__Task objective__:
Write out the whole listing below exactly, skipping each picture.

__Material provided__:
# # #

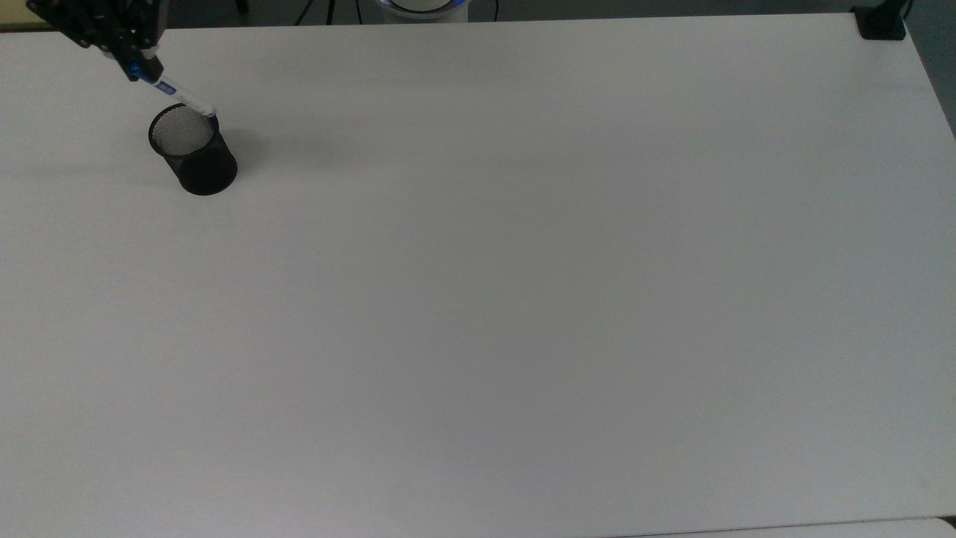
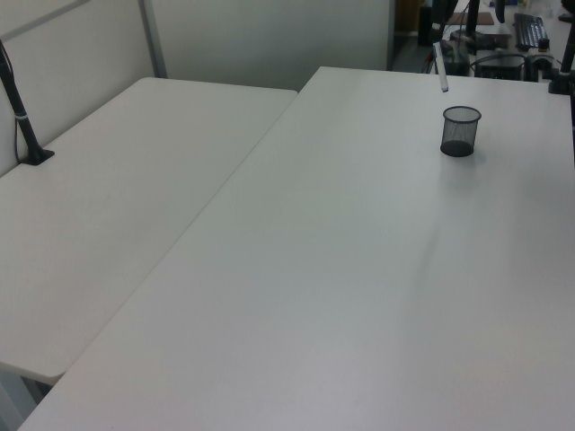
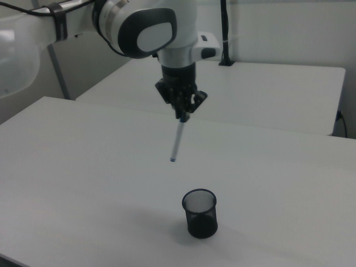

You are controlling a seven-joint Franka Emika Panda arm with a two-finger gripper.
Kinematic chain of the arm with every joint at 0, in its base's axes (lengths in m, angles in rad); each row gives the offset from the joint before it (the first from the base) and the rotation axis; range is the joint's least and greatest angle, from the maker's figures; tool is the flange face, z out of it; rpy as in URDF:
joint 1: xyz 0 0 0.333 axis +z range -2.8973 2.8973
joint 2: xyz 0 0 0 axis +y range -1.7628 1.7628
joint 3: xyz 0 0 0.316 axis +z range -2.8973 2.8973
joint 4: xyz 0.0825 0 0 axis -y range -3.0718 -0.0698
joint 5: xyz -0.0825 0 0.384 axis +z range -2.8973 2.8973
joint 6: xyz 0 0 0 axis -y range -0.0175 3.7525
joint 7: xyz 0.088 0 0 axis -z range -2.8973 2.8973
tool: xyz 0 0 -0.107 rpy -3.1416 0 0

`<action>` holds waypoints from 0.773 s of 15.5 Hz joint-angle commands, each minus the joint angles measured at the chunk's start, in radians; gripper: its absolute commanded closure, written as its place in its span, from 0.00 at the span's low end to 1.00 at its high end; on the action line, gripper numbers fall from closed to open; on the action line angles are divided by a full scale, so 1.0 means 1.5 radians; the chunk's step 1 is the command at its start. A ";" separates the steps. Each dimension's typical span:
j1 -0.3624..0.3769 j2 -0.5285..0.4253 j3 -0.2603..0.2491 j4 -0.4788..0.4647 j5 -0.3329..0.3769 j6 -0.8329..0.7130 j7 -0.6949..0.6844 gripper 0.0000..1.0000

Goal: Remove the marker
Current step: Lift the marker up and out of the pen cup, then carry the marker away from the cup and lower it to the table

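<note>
The marker [image 3: 177,140] hangs in the air, clamped at its upper, blue-capped end between the jaws of the gripper [image 3: 183,113]. Its white barrel runs down from the jaws at a slight tilt, and its small blue end tip is the lowest point, clear of everything below it. In the top view the marker [image 1: 173,91] slants away from the gripper [image 1: 137,69] toward the top view's lower right, with a blue label band just past the jaws and the far tip lying over the rim of the cup. In the left view the marker [image 2: 441,70] is a thin pale stroke well above the cup.

Below the jaws stands a black mesh cup [image 3: 200,213], upright on the tabletop [image 3: 100,183], its mouth open. In the right view there is a plain gap of air between the marker's tip and the cup's rim, and the cup sits lower and toward the right view's right of the jaws. In the top view the mesh cup [image 1: 193,150] is just below and to the top view's right of the jaws; in the left view the mesh cup [image 2: 460,131] stands beneath them.

Above the jaws rises the white arm [image 3: 156,30]. The white tabletop [image 1: 523,284] spreads wide away from the jaws. Beyond the jaws in the right view stands a second white table [image 3: 278,92].
</note>
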 commanded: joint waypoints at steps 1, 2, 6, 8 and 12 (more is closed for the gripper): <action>0.076 0.009 0.003 -0.012 0.014 -0.065 0.011 0.81; 0.093 0.019 0.003 -0.013 0.013 -0.070 0.035 0.81; 0.158 0.053 0.003 -0.020 0.009 -0.098 0.089 0.81; 0.189 0.072 0.003 -0.028 0.005 -0.098 0.098 0.81; 0.261 0.142 0.002 -0.029 -0.050 -0.072 0.137 0.81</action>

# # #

__Exercise output__:
You are controlling a seven-joint Franka Emika Panda arm with a two-finger gripper.
Kinematic chain of the arm with every joint at 0, in its base's axes (lengths in m, angles in rad); each row gives the offset from the joint before it (the first from the base) and the rotation axis; range is the joint's least and greatest angle, from the maker's figures; tool is the flange face, z out of it; rpy as in URDF:
joint 1: xyz 0 0 0.333 axis +z range -2.8973 2.8973
joint 2: xyz 0 0 0 axis +y range -1.7628 1.7628
joint 3: xyz 0 0 0.316 axis +z range -2.8973 2.8973
joint 4: xyz 0.0825 0 0 axis -y range -3.0718 -0.0698
joint 5: xyz -0.0825 0 0.384 axis +z range -2.8973 2.8973
joint 6: xyz 0 0 0 axis -y range -0.0175 3.7525
joint 7: xyz 0.088 0 0 axis -z range -2.8973 2.8973
tool: xyz 0 0 -0.107 rpy -3.1416 0 0

`<action>` holds waypoints from 0.773 s of 15.5 Hz joint-angle commands, each minus the joint angles measured at the chunk's start, in radians; gripper: its absolute commanded closure, written as its place in its span, from 0.00 at the span's low end to 1.00 at its high end; on the action line, gripper numbers fall from closed to open; on the action line angles are divided by a full scale, so 1.0 means 1.5 radians; the chunk's step 1 is the command at its start. A ";" separates the steps. Each dimension's typical span:
j1 -0.3624..0.3769 j2 -0.5285..0.4253 j3 -0.2603..0.2491 j4 -0.4788..0.4647 j5 -0.3329..0.3769 j6 -0.8329..0.7130 j7 -0.6949..0.6844 gripper 0.0000..1.0000

Goal: Remove the marker
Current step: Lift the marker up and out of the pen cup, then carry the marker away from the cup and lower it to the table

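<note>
The marker [image 3: 177,140] hangs in the air, clamped at its upper, blue-capped end between the jaws of the gripper [image 3: 183,113]. Its white barrel runs down from the jaws at a slight tilt, and its small blue end tip is the lowest point, clear of everything below it. In the top view the marker [image 1: 173,91] slants away from the gripper [image 1: 137,69] toward the top view's lower right, with a blue label band just past the jaws and the far tip lying over the rim of the cup. In the left view the marker [image 2: 441,70] is a thin pale stroke well above the cup.

Below the jaws stands a black mesh cup [image 3: 200,213], upright on the tabletop [image 3: 100,183], its mouth open. In the right view there is a plain gap of air between the marker's tip and the cup's rim, and the cup sits lower and toward the right view's right of the jaws. In the top view the mesh cup [image 1: 193,150] is just below and to the top view's right of the jaws; in the left view the mesh cup [image 2: 460,131] stands beneath them.

Above the jaws rises the white arm [image 3: 156,30]. The white tabletop [image 1: 523,284] spreads wide away from the jaws. Beyond the jaws in the right view stands a second white table [image 3: 278,92].
</note>
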 commanded: joint waypoints at steps 1, 2, 6, 8 and 12 (more is closed for the gripper): <action>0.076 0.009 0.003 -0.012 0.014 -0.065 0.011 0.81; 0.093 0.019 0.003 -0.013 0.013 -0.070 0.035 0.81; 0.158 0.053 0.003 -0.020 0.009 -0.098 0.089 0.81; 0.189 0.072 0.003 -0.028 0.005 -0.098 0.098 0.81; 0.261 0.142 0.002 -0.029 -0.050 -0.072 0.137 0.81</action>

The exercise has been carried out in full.